Unique credentials per user
Let’s start with what should seem obvious but is often overlooked. Each and every user should have their own, unique, set of credentials that is known only to them. There should never be a master admin account that is used by several SysAdmins, and every time an admin must unlock or reset an end user’s account, they need to set a temp password that must be changed at next logon. This can be harder to manage, but I recommend not even using the same initial password for new users, as that is something a lot of people are going to know and could be used with a new hire’s account before the day they start.
Ensure that users’ passwords are complex with a mixture of uppercase, lowercase, numbers, letters and with a certain minimum length. However, never set a maximum length or require that a password starts or ends with a particular character type. Forcing complexity and length makes it exponentially more difficult to brute-force. Setting a specific pattern makes it much easier to crack and harder for users to remember.
Passwords should be changed often.
Unique credentials per system
For domain based systems, using the same credentials for everything on the domain may make sense, but for remote systems, personal email accounts, shopping accounts, credit card and banking sites, social networks, etc. you will need to use a unique set of credentials for every system. You may want to use your email address (or you may not be given a choice!) but use a different password on each site as it’s very common for attackers to break into one system and then use the stolen credentials to gain access to others. This is where a third party password manager will come in useful.
Separate administrative credentials by system/purpose
Don’t use the same admin account that you administer the domain with for remotely troubleshooting workstations. Pass-the-hash attacks count on grabbing admin credentials from a user’s workstation so that they can be used on key systems. If you have a workstation admin account that is different from your server admin account, the worst an attacker could do is exploit other workstations if they successfully execute a PTH attack. That’s bad, sure, but it’s not as bad as if they got a true domain admin account or could get onto core line of business servers.
Encryption in transit
Cleartext? Just say no! Everything that is sensitive enough to require credentials must use encryption and should use the most recent/strongest available. If you admin systems, you should disable weaker encryption protocols and ciphers on your servers and the workstations you manage. SSL 3 and TLS 1.0 should both be considered insecure.
Certificate and validation
Always secure customer-facing sites with certificates issued by a major public CA. Always use 2048 bit certificates and consider purchasing extended validation certificates if your competition does too. Public perception is important! Never use self-signed certificates for anything end users will access, as the very last thing you ever want to train a user to do is click through a certificate warning! Ensure that all clients can perform certificate validation against CRLs and OCSP endpoints.
The best defense against stolen or guessed credentials is to use multi-factor authentication. Whether you use tokens, smartcards, certificates, phone calls, or something else, make sure users must authenticate with something they know, like a PIN, and something they have, like a physical object.

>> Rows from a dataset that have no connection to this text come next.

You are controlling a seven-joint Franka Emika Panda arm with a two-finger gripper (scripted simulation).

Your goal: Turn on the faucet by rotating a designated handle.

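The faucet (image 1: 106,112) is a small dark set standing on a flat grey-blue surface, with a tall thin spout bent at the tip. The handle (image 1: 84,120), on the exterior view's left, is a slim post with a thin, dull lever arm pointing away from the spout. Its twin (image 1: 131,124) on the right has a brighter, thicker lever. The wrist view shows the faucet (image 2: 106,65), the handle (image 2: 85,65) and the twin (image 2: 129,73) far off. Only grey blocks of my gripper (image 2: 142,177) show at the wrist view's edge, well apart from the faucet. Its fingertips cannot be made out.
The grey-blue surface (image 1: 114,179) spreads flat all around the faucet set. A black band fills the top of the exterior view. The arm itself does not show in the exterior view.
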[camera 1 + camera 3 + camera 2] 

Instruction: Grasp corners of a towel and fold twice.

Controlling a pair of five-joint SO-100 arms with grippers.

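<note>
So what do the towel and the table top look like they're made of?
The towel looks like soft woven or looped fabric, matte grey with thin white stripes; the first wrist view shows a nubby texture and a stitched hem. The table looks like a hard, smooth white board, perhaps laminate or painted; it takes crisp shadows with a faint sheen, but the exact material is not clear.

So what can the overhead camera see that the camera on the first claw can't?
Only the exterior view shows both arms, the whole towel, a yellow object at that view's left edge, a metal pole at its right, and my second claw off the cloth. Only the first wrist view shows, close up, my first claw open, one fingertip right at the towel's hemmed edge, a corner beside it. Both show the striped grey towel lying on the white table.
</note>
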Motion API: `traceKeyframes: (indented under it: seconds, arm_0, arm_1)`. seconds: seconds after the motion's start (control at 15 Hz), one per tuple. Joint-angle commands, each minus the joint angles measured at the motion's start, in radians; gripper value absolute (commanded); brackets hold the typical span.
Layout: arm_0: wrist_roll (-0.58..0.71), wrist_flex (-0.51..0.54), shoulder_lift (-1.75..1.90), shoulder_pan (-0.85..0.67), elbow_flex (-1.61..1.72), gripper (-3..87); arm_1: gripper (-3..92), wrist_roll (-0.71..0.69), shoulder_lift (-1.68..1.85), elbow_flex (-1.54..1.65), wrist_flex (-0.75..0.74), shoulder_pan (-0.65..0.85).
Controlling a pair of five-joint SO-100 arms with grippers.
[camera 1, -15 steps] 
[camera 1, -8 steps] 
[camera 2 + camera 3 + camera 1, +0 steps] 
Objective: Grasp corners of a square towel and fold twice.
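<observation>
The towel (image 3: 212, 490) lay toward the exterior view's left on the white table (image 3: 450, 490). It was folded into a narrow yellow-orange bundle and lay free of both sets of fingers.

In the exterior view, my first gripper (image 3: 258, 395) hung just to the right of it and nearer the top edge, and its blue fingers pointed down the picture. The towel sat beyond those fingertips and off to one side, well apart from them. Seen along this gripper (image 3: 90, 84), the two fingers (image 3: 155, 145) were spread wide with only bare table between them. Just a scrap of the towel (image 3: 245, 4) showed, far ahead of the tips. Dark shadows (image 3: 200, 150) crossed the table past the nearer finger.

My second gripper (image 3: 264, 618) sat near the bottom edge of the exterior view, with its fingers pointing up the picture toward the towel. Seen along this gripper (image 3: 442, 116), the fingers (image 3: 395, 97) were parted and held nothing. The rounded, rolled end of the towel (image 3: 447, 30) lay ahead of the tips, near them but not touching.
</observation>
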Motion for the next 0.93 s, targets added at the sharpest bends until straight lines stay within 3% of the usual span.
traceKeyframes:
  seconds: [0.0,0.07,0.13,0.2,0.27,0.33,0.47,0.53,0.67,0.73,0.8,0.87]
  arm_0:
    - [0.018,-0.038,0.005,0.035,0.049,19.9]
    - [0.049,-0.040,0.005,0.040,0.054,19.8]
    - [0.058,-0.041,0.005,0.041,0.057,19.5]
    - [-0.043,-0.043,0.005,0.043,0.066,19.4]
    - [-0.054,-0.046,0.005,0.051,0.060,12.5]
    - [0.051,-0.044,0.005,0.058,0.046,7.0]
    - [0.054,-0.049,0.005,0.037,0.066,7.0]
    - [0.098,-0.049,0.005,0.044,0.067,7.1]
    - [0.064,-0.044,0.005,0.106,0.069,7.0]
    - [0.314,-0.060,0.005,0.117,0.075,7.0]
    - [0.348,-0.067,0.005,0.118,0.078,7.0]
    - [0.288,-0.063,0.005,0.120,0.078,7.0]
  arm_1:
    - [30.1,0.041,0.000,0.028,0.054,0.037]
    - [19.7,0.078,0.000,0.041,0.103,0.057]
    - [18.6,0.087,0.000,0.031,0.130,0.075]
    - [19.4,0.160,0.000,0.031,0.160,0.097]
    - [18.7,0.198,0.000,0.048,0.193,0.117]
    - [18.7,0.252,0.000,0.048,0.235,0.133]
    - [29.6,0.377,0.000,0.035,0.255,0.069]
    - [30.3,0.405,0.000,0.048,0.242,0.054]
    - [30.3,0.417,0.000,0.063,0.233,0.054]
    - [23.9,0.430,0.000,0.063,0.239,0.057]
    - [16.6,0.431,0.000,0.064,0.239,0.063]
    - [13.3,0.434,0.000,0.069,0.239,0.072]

This will greatly reduce an attacker’s ability to compromise credentials.
Encryption at rest
Never store credentials in cleartext. Never store credentials in cleartext. Whether you’re using a flat file, a database, a password manager or an LDAP service, never store credentials in cleartext.
Disable stale accounts
Parse your systems at least once a month and disable any accounts that haven’t been logged into at least 30 days. For customer-facing systems, you may want to extend that to a year – but whatever the period is, unused accounts are low-hanging fruit for attackers to use.
Delete dead accounts
If you know a user is no longer employed with the company or a customer has closed their account delete those dead accounts. For stale accounts that you disabled, follow up after another 30 to 60 days after you disabled them and declare them dead, so they are not lying around cluttering up your database.
No legacy protocols
Disable old legacy protocols like LANMAN and NTLM and ensure that all LDAP is encrypted. Legacy protocols can be easily intercepted and decrypted, leaving your systems at risk.
If you follow the above tips, you will greatly reduce the risk to your systems from compromised credentials, and help protect yourself online with all of your personal sites, services and social networking too.